Ohm’s Law states that the voltage drop developed across a current-carrying resistor can be found by multiplying the resistor’s value by the current passing through it. Stated in mathematical terms:
E = I x R
where E is the voltage drop in volts, I is the current through the resistor in amperes, and R is the resistor’s value in Ohms (the ‘Ω’ symbol is commonly used to represent Ohms).
The sum of the voltage drops around a series loop has to be equal to the supply voltage. For example, when a loop-powered application is powered from a 24V power source, the sum of all the voltage drops around the series loop has to also equal 24V.
Every component through which the 4-20mA loop current passes develops a maximum voltage drop equal to that component’s resistance multiplied by 0.020 Amperes (20mA).

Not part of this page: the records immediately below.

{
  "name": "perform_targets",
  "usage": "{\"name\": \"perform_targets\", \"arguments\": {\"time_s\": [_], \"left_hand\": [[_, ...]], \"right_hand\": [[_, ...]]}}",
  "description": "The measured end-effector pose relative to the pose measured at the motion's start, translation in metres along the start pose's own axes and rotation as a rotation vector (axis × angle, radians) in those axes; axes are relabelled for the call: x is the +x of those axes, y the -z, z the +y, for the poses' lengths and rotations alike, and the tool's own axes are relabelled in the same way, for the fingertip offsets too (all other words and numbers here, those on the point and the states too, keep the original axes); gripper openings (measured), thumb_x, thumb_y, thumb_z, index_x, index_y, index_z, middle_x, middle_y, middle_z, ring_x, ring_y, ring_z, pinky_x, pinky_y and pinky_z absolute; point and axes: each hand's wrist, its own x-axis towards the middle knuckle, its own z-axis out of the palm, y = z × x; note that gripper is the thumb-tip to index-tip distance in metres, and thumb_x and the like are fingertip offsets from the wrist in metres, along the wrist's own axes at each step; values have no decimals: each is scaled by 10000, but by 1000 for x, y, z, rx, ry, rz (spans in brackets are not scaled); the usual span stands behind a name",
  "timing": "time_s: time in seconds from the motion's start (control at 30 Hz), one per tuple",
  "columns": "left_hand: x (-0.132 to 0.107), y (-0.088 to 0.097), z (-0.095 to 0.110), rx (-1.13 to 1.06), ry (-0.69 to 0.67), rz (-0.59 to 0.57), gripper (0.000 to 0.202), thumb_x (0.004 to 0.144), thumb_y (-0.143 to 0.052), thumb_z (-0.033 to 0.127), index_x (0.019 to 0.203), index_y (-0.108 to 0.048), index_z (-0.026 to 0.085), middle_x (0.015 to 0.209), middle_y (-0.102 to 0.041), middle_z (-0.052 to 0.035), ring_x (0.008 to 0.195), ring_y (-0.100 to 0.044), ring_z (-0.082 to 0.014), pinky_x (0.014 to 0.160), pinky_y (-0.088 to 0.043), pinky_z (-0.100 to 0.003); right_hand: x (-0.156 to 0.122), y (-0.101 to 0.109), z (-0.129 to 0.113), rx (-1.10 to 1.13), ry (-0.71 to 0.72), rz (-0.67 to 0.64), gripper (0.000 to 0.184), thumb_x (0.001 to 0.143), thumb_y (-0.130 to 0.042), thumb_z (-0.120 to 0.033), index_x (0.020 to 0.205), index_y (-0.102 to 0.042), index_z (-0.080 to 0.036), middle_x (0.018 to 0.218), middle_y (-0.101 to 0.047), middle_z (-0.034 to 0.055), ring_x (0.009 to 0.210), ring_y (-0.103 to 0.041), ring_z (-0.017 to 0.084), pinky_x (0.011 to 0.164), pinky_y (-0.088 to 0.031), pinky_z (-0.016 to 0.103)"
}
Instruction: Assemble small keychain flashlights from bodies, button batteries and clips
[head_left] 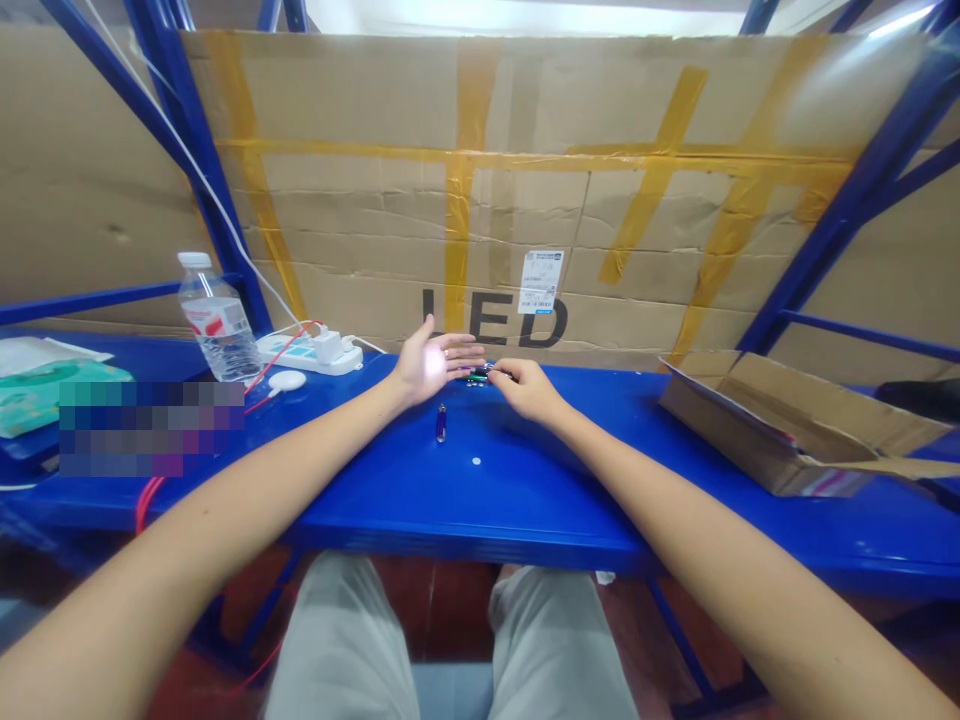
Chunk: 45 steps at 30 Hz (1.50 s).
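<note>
On the desk [390, 490]: purple flashlight [441, 423] is set apart; cluster [475, 381] seemingly left.
Left hand [433, 364]: opened, lit.
Right hand [529, 388]: dark piece [485, 371] is pinched.

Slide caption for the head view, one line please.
Left hand held open, palm brightly lit; right hand curled by small items; purple cylinder on blue table.

I can't identify the tiny green-and-dark pieces [476, 379] beside the bare right hand [529, 389]. The left edge crops a soft green packet [34, 402].
</note>
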Motion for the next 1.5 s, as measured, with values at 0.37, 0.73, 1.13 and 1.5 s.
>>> {"name": "perform_targets", "arguments": {"time_s": [0.37, 0.73, 1.13, 1.5], "left_hand": [[1, 0, 0, -3, 13, -28, 805, 877, -298, 779, 1170, -682, 135, 1245, -694, -215, 1203, -630, -387, 968, -487, -505], [-2, -4, 2, -21, 26, -27, 791, 879, -342, 766, 1168, -666, 105, 1288, -665, -235, 1218, -619, -396, 1003, -464, -496], [-1, -4, 1, -20, 19, -59, 787, 881, -326, 770, 1168, -670, 122, 1250, -692, -211, 1209, -623, -382, 994, -473, -502], [-2, -7, 2, -41, 56, -55, 776, 900, -299, 759, 1129, -668, 115, 1212, -708, -208, 1157, -657, -356, 996, -485, -496]], "right_hand": [[0, 1, 0, -3, -3, -9, 276, 850, -512, -367, 696, -615, -162, 593, -537, -3, 588, -426, 137, 581, -314, 288], [0, 2, -1, -20, -30, -26, 262, 850, -508, -337, 696, -619, -156, 586, -520, -9, 582, -425, 132, 582, -316, 284], [0, 2, 0, -35, -38, -24, 270, 855, -504, -351, 689, -598, -160, 605, -537, -1, 604, -441, 138, 593, -331, 282], [-2, 3, 0, -32, -37, 3, 278, 803, -533, -401, 677, -596, -162, 568, -485, -26, 577, -396, 121, 567, -299, 278]]}}
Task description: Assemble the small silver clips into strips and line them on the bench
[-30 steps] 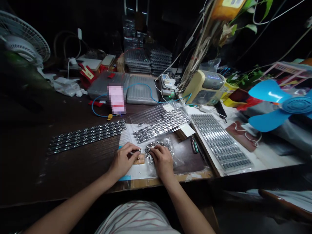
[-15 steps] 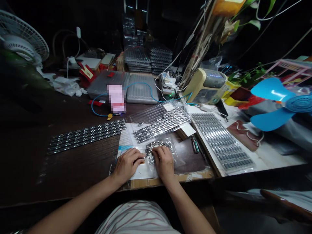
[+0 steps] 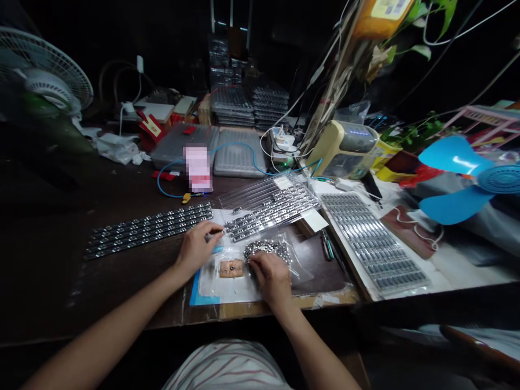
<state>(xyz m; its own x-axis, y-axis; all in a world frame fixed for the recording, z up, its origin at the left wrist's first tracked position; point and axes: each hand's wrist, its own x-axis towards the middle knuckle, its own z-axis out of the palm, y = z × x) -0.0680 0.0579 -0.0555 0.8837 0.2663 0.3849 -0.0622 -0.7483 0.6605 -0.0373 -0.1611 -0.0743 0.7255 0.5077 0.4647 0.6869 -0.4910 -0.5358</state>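
Note:
My left hand point(image 3: 196, 249) reaches up toward the end of a row of metal strips, its fingertips pinching a small silver piece. My right hand point(image 3: 270, 280) rests on a clear plastic bag point(image 3: 298, 265), gripping it over a heap of small metal parts point(image 3: 266, 249). Between my hands, a small tan pad point(image 3: 231, 268) lies on a white sheet point(image 3: 227, 290). Metal strips on a clear plastic sheet point(image 3: 270, 207) lie just beyond my hands. More strips point(image 3: 148, 230) lie in rows on the dark wooden table point(image 3: 81, 292) to the left.
A tray of silver parts point(image 3: 374, 241) sits to the right, beside small pliers point(image 3: 327, 245). Stacked clear trays point(image 3: 231, 105) stand at the back among blue cable point(image 3: 239, 146) and a beige device point(image 3: 345, 151). Fans stand at both sides.
My left hand has moved off the tan pad, up and left toward the strips, leaving the pad uncovered. My right hand has shifted slightly on the bag.

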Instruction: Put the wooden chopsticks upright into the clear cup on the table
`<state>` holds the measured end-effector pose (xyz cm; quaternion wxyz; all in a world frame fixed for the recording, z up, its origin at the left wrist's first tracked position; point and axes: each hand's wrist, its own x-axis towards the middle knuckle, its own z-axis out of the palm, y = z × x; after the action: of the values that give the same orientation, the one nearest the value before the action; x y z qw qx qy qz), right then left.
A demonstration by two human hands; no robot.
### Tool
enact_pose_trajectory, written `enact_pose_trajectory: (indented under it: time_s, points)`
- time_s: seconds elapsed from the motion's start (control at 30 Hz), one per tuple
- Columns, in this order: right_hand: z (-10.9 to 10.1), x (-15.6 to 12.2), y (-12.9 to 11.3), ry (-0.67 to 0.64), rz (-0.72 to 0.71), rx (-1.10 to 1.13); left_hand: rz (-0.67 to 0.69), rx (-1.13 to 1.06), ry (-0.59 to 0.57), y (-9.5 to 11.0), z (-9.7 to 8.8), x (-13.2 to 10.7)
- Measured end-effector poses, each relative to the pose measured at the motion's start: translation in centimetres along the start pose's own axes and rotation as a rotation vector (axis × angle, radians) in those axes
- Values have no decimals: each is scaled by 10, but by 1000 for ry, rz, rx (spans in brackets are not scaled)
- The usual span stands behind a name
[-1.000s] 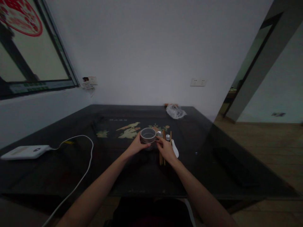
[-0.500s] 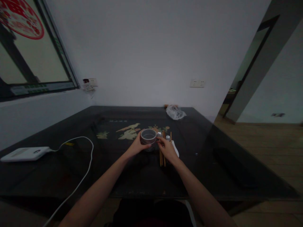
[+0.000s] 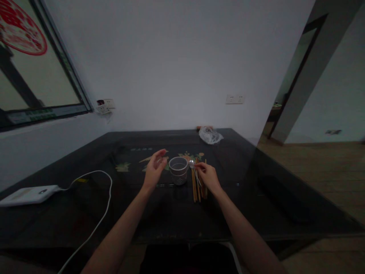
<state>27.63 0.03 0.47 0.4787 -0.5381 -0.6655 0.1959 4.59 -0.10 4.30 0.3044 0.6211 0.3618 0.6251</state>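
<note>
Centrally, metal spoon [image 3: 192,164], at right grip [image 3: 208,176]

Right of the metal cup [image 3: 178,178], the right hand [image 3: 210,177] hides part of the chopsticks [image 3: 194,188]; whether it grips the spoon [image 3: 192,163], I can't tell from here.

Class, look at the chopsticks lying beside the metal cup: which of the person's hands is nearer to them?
Right. The right hand is at the chopsticks, partly hiding them; the left hand is farther away, on the other side of the metal cup.
</note>
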Motion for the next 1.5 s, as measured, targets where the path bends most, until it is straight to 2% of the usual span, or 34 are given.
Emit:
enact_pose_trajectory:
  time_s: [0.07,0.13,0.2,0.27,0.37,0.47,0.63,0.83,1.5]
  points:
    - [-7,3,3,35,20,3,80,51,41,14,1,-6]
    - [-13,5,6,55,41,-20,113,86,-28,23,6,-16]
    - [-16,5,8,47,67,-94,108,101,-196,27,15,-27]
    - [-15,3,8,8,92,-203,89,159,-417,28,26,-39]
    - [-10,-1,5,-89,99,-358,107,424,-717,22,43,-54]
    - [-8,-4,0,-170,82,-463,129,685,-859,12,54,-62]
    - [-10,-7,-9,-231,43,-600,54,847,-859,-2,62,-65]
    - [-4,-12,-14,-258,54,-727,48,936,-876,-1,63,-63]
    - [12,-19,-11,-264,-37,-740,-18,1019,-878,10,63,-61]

For example, referring to Figure 2 the system resistance yields a maximum loop drop of : 250Ω x 0.020A = 5.0V
Conclusion:
The 4-20 mA current loop is the prevailing process control signal in many industries. It is an ideal method of transferring process information because current does not change as it travels from transmitter to receiver.
It is also much simpler and cost effective. However, voltage drops and the number of process variables that need to be monitored can impact its cost and complexity.
By knowing these fundamentals you will be able to make more informed decisions about process control in your facility which could affect your bottom line.